* Assigned task: Please give back only the lines below from the one containing "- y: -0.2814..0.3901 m" to the one containing "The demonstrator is", each repeated word for word, both ends included.
--- Material for this task ---
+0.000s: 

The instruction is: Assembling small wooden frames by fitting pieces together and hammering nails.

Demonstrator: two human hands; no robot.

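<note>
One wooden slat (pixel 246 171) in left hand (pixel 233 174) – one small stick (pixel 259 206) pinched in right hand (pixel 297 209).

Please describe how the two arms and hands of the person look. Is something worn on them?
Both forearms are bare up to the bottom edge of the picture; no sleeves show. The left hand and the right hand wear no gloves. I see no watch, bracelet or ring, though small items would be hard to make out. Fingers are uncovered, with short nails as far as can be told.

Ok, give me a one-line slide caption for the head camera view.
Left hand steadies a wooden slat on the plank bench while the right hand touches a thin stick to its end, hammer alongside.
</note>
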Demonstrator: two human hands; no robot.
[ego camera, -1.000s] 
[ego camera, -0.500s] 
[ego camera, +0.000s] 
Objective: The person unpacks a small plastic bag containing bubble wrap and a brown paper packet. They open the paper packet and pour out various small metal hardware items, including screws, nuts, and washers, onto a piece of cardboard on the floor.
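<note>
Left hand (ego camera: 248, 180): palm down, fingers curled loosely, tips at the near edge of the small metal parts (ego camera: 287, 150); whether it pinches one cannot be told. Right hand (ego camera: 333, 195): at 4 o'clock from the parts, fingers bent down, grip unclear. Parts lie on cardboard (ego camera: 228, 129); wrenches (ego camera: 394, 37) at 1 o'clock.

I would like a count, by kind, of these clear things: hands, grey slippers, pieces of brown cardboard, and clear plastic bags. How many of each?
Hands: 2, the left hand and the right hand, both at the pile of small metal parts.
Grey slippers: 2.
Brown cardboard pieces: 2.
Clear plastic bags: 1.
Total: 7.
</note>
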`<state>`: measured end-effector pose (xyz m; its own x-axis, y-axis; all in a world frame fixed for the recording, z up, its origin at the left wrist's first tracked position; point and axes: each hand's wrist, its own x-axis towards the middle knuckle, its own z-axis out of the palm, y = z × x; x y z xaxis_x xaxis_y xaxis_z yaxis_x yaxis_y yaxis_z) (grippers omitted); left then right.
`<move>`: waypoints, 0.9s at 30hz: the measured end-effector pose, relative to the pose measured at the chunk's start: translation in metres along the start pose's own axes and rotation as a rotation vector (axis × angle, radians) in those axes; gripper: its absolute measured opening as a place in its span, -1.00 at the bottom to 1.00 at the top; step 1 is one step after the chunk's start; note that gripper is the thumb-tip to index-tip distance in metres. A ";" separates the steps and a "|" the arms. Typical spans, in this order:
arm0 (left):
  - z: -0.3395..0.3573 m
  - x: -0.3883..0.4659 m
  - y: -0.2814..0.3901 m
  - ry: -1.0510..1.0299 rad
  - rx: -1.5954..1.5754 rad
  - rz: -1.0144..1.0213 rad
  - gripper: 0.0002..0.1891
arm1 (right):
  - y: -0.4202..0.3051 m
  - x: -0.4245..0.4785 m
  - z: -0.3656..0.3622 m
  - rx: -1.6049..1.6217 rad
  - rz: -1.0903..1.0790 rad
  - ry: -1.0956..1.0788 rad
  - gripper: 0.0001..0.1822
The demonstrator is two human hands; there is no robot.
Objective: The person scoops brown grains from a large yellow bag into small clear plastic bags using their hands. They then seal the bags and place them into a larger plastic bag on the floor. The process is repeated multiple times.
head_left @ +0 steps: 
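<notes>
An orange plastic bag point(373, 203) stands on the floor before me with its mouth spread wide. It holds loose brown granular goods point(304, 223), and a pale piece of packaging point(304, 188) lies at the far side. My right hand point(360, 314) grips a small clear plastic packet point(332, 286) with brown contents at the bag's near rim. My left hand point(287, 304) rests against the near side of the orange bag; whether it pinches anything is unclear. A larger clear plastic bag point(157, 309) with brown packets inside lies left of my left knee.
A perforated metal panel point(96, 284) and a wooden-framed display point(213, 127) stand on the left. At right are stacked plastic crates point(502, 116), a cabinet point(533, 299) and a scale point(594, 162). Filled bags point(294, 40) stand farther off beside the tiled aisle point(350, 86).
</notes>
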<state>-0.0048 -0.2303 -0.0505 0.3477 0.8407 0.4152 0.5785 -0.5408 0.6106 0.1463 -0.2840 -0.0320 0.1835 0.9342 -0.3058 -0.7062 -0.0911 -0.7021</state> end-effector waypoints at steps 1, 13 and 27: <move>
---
* Response to the task:
  - y: -0.2814..0.3901 m
  - ry: -1.0510..1.0299 rad
  - rx: -1.5954..1.5754 rad
  - rz: -1.0144..1.0213 rad
  - gripper: 0.0002..0.1891
arm1 (right):
  - y: -0.4202..0.3051 m
  - x: -0.4245..0.4785 m
  - z: -0.3656..0.3622 m
  - rx: -1.6049..1.6217 rad
  - rz: -1.0903..1.0790 rad
  - ry: -1.0956..1.0788 rad
  - gripper: 0.0001..0.1822
The demonstrator is two human hands; there is no robot.

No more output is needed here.